▸ **Problem to solve**: Word for word, restate the lines from the start of the data down to the line with "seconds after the", both included.

▸ **Dataset content**:
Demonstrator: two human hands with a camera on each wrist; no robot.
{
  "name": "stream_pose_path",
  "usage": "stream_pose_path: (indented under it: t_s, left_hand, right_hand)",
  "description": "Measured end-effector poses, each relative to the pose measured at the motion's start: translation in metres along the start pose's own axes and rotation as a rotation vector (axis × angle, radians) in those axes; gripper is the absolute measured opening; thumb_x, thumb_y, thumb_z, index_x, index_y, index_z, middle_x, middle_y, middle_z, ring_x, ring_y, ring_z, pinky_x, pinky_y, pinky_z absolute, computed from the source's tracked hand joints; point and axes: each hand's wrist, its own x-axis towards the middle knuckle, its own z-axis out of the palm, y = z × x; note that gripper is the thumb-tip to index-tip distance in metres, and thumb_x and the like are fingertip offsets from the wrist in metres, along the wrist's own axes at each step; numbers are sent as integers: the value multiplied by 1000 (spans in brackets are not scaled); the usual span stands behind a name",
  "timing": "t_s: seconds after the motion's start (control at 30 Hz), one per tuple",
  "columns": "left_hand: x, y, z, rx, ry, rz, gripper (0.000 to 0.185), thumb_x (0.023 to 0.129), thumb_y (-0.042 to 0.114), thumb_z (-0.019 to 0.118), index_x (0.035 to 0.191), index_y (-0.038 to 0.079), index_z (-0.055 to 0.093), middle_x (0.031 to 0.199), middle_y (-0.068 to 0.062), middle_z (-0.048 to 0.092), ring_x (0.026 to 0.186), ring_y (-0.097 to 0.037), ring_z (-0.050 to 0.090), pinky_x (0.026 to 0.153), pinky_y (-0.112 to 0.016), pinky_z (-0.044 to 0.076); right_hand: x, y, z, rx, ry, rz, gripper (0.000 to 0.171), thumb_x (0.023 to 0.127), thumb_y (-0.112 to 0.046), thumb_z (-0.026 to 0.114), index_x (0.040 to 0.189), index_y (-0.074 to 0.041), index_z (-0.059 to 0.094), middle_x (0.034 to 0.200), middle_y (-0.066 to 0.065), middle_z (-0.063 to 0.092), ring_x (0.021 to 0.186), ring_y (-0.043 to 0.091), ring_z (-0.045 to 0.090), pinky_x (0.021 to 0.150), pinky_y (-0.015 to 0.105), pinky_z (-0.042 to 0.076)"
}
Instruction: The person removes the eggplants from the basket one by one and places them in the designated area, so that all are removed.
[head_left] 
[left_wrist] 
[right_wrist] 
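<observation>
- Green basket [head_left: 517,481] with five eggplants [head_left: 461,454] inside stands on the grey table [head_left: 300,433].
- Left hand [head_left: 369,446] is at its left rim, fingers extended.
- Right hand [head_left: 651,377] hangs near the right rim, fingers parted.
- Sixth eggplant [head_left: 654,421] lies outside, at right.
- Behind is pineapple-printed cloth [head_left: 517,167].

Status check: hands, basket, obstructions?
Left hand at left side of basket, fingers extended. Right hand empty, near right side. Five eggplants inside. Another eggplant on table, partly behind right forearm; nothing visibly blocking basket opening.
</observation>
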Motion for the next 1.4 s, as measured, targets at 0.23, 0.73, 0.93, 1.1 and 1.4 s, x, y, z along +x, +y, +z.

▸ **Written solution**:
Demonstrator: two human hands with a camera on each wrist; no robot.
{
  "name": "stream_pose_path",
  "usage": "stream_pose_path: (indented under it: t_s, left_hand, right_hand)",
  "description": "Measured end-effector poses, each relative to the pose measured at the motion's start: translation in metres along the start pose's own axes and rotation as a rotation vector (axis × angle, radians) in those axes; gripper is the absolute measured opening; thumb_x, thumb_y, thumb_z, index_x, index_y, index_z, middle_x, middle_y, middle_z, ring_x, ring_y, ring_z, pinky_x, pinky_y, pinky_z absolute, computed from the source's tracked hand joints; point and axes: each hand's wrist, its own x-axis towards the middle knuckle, its own z-axis out of the palm, y = z × x; note that gripper is the thumb-tip to index-tip distance in metres, and thumb_x and the like are fingertip offsets from the wrist in metres, along the wrist's own axes at each step; numbers are sent as integers: the value multiplied by 1000 (spans in brackets are not scaled); the usual span stands behind a name",
  "timing": "t_s: seconds after the motion's start (control at 30 Hz), one per tuple",

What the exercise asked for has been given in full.